The external_labels block stamps every sample with cluster, region, and environment. These labels survive the round-trip to AMP and appear in AMG queries, enabling you to distinguish production data from staging data in a multi-cluster workspace without separate workspaces.

5. PromQL Examples: CPU, Memory, Request Rate, Error Rate

PromQL (Prometheus Query Language) is a functional query language for time-series data. It supports aggregation over labels, range vectors, subqueries, and offset modifiers. The following real-world queries cover the four golden signals — latency, traffic, errors, and saturation — applied to a Kubernetes production cluster.

CPU Utilization per Pod

# CPU usage as a percentage of the requested CPU for each pod
# This query is useful for identifying CPU-constrained pods
sum by (namespace, pod) (
  rate(container_cpu_usage_seconds_total{
    container!="",
    container!="POD",
    namespace=~"production|staging"
  }[5m])
)
/
sum by (namespace, pod) (
  kube_pod_container_resource_requests{
    resource="cpu",
    namespace=~"production|staging"
  }
) * 100

Memory Pressure: Containers Near Their Limit

# Percentage of memory limit consumed — alert when above 85%
sum by (namespace, pod, container) (
  container_memory_working_set_bytes{
    container!="",
    container!="POD"
  }
)
/
sum by (namespace, pod, container) (
  kube_pod_container_resource_limits{resource="memory"}
) * 100

# Instant alert expression (use in AMP rule groups):
# (above_query) > 85

HTTP Request Rate per Service

# Requests per second per service and status code class, 5-minute window
sum by (service, namespace, status_code_class) (
  label_replace(
    rate(http_requests_total{namespace=~"production"}[5m]),
    "status_code_class",
    "$1xx",
    "code",
    "([0-9]).*"
  )
)

# Simpler version — total RPS across all status codes
sum by (service, namespace) (
  rate(http_requests_total{namespace="production"}[5m])
)

Error Rate and Apdex Score

# HTTP 5xx error rate as a fraction of total traffic
sum by (service, namespace) (
  rate(http_requests_total{code=~"5..", namespace="production"}[5m])
)
/
sum by (service, namespace) (
  rate(http_requests_total{namespace="production"}[5m])

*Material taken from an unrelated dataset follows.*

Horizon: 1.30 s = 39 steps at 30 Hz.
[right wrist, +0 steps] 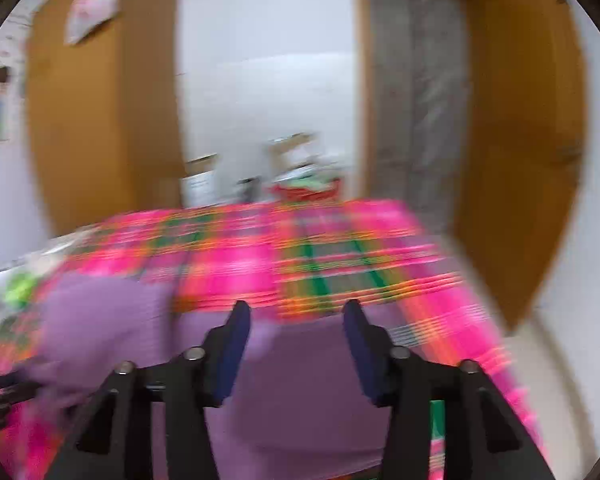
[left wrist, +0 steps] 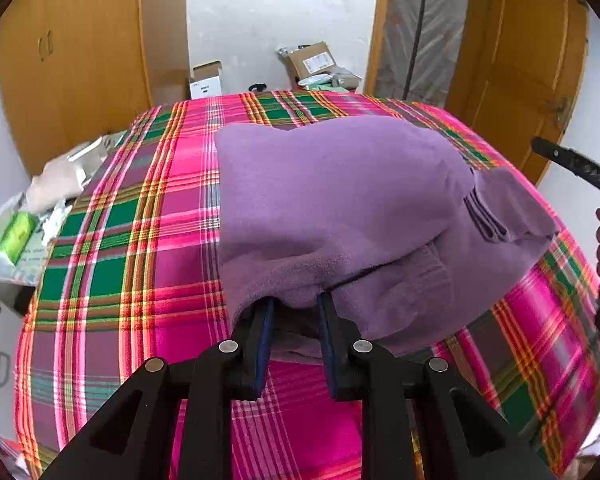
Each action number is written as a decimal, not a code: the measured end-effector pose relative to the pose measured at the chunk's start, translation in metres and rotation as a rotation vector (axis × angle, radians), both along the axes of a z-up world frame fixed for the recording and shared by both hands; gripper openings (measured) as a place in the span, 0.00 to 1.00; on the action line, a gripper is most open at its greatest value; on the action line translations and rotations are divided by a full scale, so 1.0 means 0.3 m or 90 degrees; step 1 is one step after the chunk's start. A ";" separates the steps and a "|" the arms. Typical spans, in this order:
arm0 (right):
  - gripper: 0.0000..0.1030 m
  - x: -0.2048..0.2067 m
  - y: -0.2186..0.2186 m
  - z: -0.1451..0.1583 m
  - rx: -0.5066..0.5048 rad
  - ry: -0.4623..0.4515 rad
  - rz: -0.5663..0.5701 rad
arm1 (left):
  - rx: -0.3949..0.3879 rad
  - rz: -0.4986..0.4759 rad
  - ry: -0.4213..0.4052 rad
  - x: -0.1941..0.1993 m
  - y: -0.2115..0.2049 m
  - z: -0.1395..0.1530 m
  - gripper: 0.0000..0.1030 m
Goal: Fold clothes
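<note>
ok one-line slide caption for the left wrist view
Left gripper fingers tucked under the folded purple fleece garment on the pink-and-green plaid cloth.

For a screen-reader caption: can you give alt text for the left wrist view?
The left tool has its two fingers tucked under the near edge of a purple fleece garment lying on a pink and green plaid cloth. Wooden doors and cardboard boxes stand behind.

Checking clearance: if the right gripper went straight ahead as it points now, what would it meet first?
Probably the purple garment below the open right gripper, then the plaid cover; blur leaves depth unclear.
</note>
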State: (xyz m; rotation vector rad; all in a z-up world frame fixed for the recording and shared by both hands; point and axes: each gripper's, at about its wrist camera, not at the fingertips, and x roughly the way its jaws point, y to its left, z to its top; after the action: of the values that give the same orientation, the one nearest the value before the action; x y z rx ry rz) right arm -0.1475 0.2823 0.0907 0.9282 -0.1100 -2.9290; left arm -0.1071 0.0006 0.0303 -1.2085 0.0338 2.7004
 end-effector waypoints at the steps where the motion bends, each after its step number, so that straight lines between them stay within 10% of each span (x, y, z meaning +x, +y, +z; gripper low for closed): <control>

# Apdex score (satisfied < 300ms, tolerating < 1200ms)
(
  sum by (service) (rate(http_request_duration_seconds_bucket{le="0.3",namespace="production"}[5m]))
  +
  sum by (service) (rate(http_request_duration_seconds_bucket{le="1.2",namespace="production"}[5m]))
) / 2
/
sum by (service) (rate(http_request_duration_seconds_count{namespace="production"}[5m]))
Recording rules for performance: Expensive aggregations like the Apdex query above should be precomputed as AMP recording rules. A recording rule evaluates the query every 30 seconds and stores the result as a new metric. Dashboard load time drops from seconds to milliseconds because AMG only needs to fetch the pre-aggregated series.

For node-level saturation queries — disk I/O, network throughput, open file descriptors — see the node_* metrics family exposed by node-exporter. Pair these with the CPU and memory queries above for a complete infrastructure health panel in AMG.

6. Amazon Managed Grafana (AMG): Workspace and SSO Setup

An AMG workspace is a fully managed Grafana instance that AWS operates on your behalf. It runs Grafana Enterprise, includes all enterprise plugins (including the AWS data source suite), and scales automatically to handle concurrent dashboard viewers. Authentication is handled through IAM Identity Center (formerly AWS SSO), which means your existing corporate directory (Active Directory, Okta, Google Workspace) can provide single sign-on without any Grafana LDAP configuration.

Before creating an AMG workspace, enable IAM Identity Center in your AWS account or organization. Then create the workspace:

# Create an AMG workspace with IAM Identity Center auth and service-managed permissions
aws grafana create-workspace \
  --workspace-name "techoral-observability" \
  --account-access-type CURRENT_ACCOUNT \
  --authentication-providers AWS_SSO \
  --permission-type SERVICE_MANAGED \
  --workspace-data-sources PROMETHEUS CLOUDWATCH XRAY \
  --workspace-notification-destinations SNS \
  --tags Environment=production \
  --region us-east-1

# The response returns a workspaceId, e.g. g-abc12345
# The Grafana endpoint will be:
# https://g-abc12345.grafana-workspace.us-east-1.amazonaws.com

After the workspace is ACTIVE, assign users or groups from IAM Identity Center:

# List users in IAM Identity Center to find their IDs
aws identitystore list-users \
  --identity-store-id d-1234567890 \
  --region us-east-1

# Assign a user as an ADMIN to the AMG workspace
aws grafana update-permissions \
  --workspace-id g-abc12345 \
  --update-instruction-batch \
    action=ADD,role=ADMIN,users=[{id=abc-user-id-123,type=SSO_USER}] \
  --region us-east-1

# Assign a group as VIEWER (read-only dashboards)
aws grafana update-permissions \
  --workspace-id g-abc12345 \
  --update-instruction-batch \
    action=ADD,role=VIEWER,users=[{id=grp-id-456,type=SSO_GROUP}] \
  --region us-east-1

AMG supports three roles: ADMIN (full workspace management), EDITOR (create and edit dashboards), and VIEWER (read-only access). Map these to your organizational roles — senior SREs as ADMIN, developers as EDITOR, stakeholders as VIEWER.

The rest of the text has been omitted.